Upon these facts, judgment was rendered for respondent for the ground in question, from which the appellant appeals to this court. There does not seem to have been any question at the trial, or claim on the part of appellant, that the Pay Streak mining claim and location of April 23, 1878, had ever been, in any manner, abandoned or forfeited, or that the relocation of respondents of August 2, 1881, was not of the same ground originally located as the Pay Streak' mining claim. As to whether this claim was known to the appellant to exist within and upon the premises in controversy, when he applied for and obtained a patent for said ground as a placer [284]*284claim, the jury could not agree, and this disagreement suggests the questions upon which appellant asks a reversal of the judgment: •

1. Was it within the authority and jurisdiction of the court to have rendered a judgment for the plaintiff for the ground in question, the jury not having found upon all the interrogatories submitted to them by the court?

2. Did the placer patent necessarily include the lode mining claim location, unless such lode claim was known to appellant to exist at the time or before he applied for his patent? and is this question determinable in this action, or was it conclusively adjudicated in the land office?

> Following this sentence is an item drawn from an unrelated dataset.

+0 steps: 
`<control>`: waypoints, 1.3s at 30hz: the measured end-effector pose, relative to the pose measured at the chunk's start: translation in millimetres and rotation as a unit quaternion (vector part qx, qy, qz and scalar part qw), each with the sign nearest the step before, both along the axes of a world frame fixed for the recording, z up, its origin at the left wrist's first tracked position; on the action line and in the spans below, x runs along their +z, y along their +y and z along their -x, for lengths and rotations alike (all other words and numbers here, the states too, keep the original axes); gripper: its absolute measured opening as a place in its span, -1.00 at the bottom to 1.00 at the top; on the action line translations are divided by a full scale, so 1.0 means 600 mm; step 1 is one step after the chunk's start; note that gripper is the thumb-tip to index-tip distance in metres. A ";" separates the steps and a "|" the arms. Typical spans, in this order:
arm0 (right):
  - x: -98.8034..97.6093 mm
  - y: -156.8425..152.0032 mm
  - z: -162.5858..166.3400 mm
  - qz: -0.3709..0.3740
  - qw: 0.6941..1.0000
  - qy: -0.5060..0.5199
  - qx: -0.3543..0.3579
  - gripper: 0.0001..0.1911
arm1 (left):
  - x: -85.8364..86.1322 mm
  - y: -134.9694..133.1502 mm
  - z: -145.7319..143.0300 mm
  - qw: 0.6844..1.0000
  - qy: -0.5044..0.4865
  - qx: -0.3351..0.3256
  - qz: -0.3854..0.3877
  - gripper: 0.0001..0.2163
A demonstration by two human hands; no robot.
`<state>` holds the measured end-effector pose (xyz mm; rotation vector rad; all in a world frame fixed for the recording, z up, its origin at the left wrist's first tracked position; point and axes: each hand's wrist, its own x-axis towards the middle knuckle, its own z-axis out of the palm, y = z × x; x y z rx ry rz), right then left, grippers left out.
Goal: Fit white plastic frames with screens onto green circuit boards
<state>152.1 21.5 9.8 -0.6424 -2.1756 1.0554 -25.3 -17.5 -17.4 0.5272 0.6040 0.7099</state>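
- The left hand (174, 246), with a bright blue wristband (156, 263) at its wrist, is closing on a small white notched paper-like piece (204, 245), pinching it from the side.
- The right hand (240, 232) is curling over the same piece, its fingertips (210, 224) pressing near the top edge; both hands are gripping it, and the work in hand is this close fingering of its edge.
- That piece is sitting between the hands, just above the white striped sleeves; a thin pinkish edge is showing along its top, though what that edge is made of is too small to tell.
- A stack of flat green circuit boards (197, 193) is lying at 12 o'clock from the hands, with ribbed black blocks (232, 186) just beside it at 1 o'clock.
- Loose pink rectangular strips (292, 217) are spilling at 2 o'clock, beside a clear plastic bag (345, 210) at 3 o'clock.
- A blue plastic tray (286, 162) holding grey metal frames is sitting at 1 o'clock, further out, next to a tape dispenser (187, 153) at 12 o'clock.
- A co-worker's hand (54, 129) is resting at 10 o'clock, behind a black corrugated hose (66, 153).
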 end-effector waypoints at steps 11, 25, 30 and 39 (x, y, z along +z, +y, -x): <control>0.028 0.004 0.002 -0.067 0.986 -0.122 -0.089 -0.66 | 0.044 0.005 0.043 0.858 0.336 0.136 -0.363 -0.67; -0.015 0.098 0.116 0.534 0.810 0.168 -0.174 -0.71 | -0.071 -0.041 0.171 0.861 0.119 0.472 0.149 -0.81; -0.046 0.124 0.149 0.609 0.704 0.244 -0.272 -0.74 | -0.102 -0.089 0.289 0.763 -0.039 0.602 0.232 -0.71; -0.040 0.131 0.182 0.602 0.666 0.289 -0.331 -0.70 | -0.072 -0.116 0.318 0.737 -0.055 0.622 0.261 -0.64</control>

1. As to the first question: This is a suit in equity to quiet title. The decree emanates from the judge sitting as a chancellor, and he is responsible for the decree. In actions of this character the judge may try the case without a jury, or he may submit special issues to the jury, but their finding of fact is not binding upon the chancellor. He may adopt or disregard the findings of the jury, or make findings of fact of his own, and render his decree thereon. In the case of Gallagher v. Basey, 1 Mont. 461, 462, this court held: “That, under and by virtue of the act organizing this territory, the supreme court, and the distinct courts, are clothed with chancery as well as common law jurisdiction, and, in the exercise of the authority thus conferred, the forms of proceedings must conform to the well-known and recognized distinctions pertaining to said jurisdictions as limited by law; that is to say, causes in equity wherein equitable relief is demanded, or where an equitable defense is made to. a claim at law, must be tried as in a court of chancery, and that the decree must proceed from the judge sitting as a chancellor, and it would be error in the class of cases described to try them as at law to a jury; that it is competent to limit and control, by statute, the forms of proceedings in actions at law and suits in equity, but that no statute and no law of our legislature can, in any [285]*285manner, destroy or blend together these separate and distinct jurisdictions; that our organic act recognizes a distinction between suits in equity and actions at law, and that the substance of this distinction must be preserved, although the forms of proceedings may be prescribed and limited by law, and that the Civil Code may be followed in equity cases, so far as the same is applicable, but that care must be taken to preserve the distinguishing features of a suit in chancery. . . .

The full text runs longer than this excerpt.